Европа — Азия (Пресняков, Пресняков) - страница 34

— Вы, молодой человек, подлец! Назовите мне ваши спектакли, где вы играете?! Я разгромлю эти постановки!

Я стал вспоминать репертуар московского художественного. В голову лезли только спектакли из детского репертуара. «Конек-горбунок», «Трехгрошовая опера»... Где же я играл... Вдруг с земли что-то засопело, заскрипело, — огромный Миша поднялся с пола, вытер кровь со лба, пробитого краешком железного стола, и как начал реветь:

— Перемен! Мы ждем перемен!!!

Миша стал проводить приемы, заламывать руки Расмусу, шею Маниле. Я подскочил наверх и лег спать. Я так всегда делаю, особенно после фильмов ужаса. Или когда сам оказываюсь в таком фильме, как сейчас. Правда, попробуйте! Накрывайтесь с головой и ждите, — ведь проснуться-то можно где угодно!

Утром я проснулся все в том же купе. Манила спала с борцом, отключившимся во время проведения очередного приема. Расмус лепил из какой-то жижи колобки. Купе уверенно двигалось в составе поезда к Сочи.

— Я рад, что вы проснулись, молодой человек!

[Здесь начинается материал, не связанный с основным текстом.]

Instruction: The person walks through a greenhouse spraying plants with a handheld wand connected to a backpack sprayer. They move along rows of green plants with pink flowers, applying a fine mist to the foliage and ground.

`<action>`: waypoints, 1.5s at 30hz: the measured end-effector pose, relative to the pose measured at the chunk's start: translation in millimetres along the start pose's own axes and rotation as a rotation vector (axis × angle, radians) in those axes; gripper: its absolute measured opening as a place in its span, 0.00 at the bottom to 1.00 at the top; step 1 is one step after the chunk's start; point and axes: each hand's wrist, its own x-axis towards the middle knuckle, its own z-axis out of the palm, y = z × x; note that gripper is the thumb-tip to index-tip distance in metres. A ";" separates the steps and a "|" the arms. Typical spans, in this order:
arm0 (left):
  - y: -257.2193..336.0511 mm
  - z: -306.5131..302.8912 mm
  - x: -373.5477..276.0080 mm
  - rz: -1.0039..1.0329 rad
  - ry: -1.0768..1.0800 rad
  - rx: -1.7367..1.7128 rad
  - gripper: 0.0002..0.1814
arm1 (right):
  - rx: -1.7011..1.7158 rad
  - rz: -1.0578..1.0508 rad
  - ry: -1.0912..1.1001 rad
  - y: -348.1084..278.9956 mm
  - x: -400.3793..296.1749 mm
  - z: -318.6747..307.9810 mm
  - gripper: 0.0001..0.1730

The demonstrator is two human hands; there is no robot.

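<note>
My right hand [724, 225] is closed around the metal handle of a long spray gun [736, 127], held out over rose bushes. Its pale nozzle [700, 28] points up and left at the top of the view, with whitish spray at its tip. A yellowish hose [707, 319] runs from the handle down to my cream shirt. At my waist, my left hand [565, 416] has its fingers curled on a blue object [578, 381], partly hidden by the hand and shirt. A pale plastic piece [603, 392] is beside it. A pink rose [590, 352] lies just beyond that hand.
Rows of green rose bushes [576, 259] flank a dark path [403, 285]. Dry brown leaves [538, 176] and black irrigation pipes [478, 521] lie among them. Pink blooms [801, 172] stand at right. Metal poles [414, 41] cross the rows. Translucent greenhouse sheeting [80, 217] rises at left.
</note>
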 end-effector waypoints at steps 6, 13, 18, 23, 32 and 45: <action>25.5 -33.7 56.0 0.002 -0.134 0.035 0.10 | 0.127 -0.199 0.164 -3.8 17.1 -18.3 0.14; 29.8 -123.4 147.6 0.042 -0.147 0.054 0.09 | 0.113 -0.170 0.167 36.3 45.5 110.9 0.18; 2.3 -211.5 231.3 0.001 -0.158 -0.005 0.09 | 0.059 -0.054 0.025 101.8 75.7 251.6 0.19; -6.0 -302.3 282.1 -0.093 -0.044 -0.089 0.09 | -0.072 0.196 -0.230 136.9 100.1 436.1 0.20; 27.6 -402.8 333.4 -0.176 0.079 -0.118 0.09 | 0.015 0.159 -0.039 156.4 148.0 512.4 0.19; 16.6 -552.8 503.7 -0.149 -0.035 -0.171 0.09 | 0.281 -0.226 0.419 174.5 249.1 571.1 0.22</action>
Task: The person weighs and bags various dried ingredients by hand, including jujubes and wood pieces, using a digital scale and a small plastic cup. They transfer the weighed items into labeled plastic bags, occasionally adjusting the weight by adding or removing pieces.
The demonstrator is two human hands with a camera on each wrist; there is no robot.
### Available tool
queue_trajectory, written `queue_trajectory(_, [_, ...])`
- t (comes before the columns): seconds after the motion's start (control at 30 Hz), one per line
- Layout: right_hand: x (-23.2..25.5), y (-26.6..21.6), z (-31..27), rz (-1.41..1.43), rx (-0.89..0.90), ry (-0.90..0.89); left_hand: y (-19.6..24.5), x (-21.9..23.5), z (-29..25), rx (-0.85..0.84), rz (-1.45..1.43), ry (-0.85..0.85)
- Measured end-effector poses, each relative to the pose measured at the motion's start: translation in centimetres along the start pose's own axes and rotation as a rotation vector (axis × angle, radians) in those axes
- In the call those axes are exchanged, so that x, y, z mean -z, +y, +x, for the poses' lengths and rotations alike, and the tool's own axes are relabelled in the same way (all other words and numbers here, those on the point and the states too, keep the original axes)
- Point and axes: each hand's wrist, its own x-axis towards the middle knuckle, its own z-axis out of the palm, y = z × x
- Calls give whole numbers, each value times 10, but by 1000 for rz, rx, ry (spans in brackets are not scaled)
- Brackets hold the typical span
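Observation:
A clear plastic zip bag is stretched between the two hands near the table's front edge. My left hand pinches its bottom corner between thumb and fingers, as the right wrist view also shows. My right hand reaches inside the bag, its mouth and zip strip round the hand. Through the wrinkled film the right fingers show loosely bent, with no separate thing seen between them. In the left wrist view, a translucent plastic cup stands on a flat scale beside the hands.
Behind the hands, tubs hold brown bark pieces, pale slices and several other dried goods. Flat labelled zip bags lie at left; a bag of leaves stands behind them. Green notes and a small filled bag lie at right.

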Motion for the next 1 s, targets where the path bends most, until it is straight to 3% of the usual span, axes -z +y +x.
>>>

— Я тоже рад... всегда как проснусь, так и радуюсь...

— По «цеппелинчику»?

— А что это? — я принял из рук доктора Мартинса колобок муки и мяса.

— Это наше национальное, так сказать, блюдо. Только его, в идеале, варить надо...

— Да... вкусно... — я соврал, потому что подумал про совсем другое. Не «да, вкусно» — а ужас! И если даже сварить этот ужас, вкуснее не будет...

— Я вас тоже поддерживаю! Ни в какую оттепель я не верю! Хватит, однажды, мы поверили!.. У меня до сих пор ребра нет!.. Так я поверил в вашу оттепель в середине восьмидесятых... Вот я, у меня сейчас так — поле! Свое поле! И мне, чтоб я на этом поле ничего не выращивал, Евросоюз платит европремию! Я каждый год пишу проект развития моего поля, что я мог бы выращивать на нем гибискус, как я мог бы продавать мой гибискус и какую выручку получать. Но в Евросоюзе все четко, — кто и где и что должен растить. И пока мое поле в их планы не входит, мне платят, чтобы я свои проекты не реализовывал! И мне больше ничего не нужно. Никакие перемены! Я еще инженерю потихоньку, так, чтобы совсем не забыть, как это — работать...

— Все равно перемены будут... Это неизбежно, уважаемый доктор Мартинс... Вы еще все ахнете, как мы вам все переменим!

— Моя фамилия Гриндерс.

— Один хуй! Фирма-то одна! — я дожевывал свой цеппелин и не знал, как его проглотить. Он прилипал к небу и горлу, но никак не проталкивался внутрь. И чем больше я жевал, тем огромней становился ком муки и мяса в моем рту. Я задыхался и думал, что бы такого исполнить, чтобы выбежать и выплюнуть этот национальный изыск. Надо было растерять... нет, как это, растереть, в общем, сделать что-то, чтобы прибалт растерялся, — и убежать!